"But I don't want any money," said the Doctor.
"Yes, you do," said Dab-Dab, the duck.
"Don't you remember how we had to pinch
and scrape to pay the butcher's bill in
Puddleby? And how are you going to get the
sailor the new boat you spoke of--unless we
have the money to buy it?"
"I was going to make him one," said the Doctor.

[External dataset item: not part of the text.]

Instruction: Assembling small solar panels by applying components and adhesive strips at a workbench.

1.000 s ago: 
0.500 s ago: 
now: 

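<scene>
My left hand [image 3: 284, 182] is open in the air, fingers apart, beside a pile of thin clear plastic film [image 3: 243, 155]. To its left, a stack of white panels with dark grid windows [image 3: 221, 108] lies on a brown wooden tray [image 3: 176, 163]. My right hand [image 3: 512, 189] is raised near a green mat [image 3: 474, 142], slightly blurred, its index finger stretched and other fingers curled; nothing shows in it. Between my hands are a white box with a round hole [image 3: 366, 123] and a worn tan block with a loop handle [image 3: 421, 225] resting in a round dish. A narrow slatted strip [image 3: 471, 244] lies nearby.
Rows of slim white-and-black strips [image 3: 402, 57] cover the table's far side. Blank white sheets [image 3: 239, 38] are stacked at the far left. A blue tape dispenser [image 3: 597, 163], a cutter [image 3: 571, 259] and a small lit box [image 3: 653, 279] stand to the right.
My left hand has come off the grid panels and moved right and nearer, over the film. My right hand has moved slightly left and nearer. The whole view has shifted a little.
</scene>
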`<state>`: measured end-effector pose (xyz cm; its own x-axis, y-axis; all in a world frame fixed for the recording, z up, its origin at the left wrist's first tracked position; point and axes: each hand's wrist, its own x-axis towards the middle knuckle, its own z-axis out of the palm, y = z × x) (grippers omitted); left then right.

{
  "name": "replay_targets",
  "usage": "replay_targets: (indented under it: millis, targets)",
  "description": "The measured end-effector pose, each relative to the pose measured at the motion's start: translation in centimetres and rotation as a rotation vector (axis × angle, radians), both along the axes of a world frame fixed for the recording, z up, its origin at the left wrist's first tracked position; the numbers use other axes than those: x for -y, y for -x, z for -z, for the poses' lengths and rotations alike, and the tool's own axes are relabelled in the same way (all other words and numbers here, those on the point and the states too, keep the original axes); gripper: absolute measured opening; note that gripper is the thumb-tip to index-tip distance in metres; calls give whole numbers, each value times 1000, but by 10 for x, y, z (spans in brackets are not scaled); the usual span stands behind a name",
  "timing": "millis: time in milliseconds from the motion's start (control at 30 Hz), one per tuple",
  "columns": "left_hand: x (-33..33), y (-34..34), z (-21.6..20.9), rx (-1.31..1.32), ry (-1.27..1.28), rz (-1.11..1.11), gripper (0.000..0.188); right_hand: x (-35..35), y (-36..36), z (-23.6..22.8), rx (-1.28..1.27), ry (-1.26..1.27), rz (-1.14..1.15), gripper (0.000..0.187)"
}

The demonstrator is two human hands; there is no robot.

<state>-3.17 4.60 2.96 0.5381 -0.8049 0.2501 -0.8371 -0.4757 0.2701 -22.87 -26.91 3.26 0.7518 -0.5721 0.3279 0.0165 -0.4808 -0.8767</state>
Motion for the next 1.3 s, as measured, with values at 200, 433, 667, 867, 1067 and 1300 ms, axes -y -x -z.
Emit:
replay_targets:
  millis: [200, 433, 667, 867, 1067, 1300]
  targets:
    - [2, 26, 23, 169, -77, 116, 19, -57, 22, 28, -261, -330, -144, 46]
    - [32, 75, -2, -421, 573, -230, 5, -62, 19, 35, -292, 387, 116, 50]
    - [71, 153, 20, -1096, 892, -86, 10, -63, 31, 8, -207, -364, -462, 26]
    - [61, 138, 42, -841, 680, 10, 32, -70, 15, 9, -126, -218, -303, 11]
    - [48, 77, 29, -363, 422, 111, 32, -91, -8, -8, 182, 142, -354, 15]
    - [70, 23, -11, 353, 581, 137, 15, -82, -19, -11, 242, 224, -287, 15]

"Oh, do be sensible!" cried Dab-Dab.
"Where would you get all the wood and the
nails to make one with?--And besides, what are
we going to live on? We shall be poorer than
ever when we get back. Chee-Chee's perfectly
right: take the funny-looking thing along, do!"
"Well, perhaps there is something in what you say,"
murmured the Doctor. "It certainly would make
a nice new kind of pet. But does the er--
what-do-you-call-it really want to go abroad?"
"Yes, I'll go," said the pushmi-pullyu who
saw at once, from the Doctor's face, that he was
a man to be trusted. "You have been so kind
to the animals here--and the monkeys tell me
that I am the only one who will do. But you
must promise me that if I do not like it in the
Land of the White Men you will send me
back."
"Why, certainly--of course, of course," said
the Doctor. "Excuse me, surely you are
related to the Deer Family, are you not?"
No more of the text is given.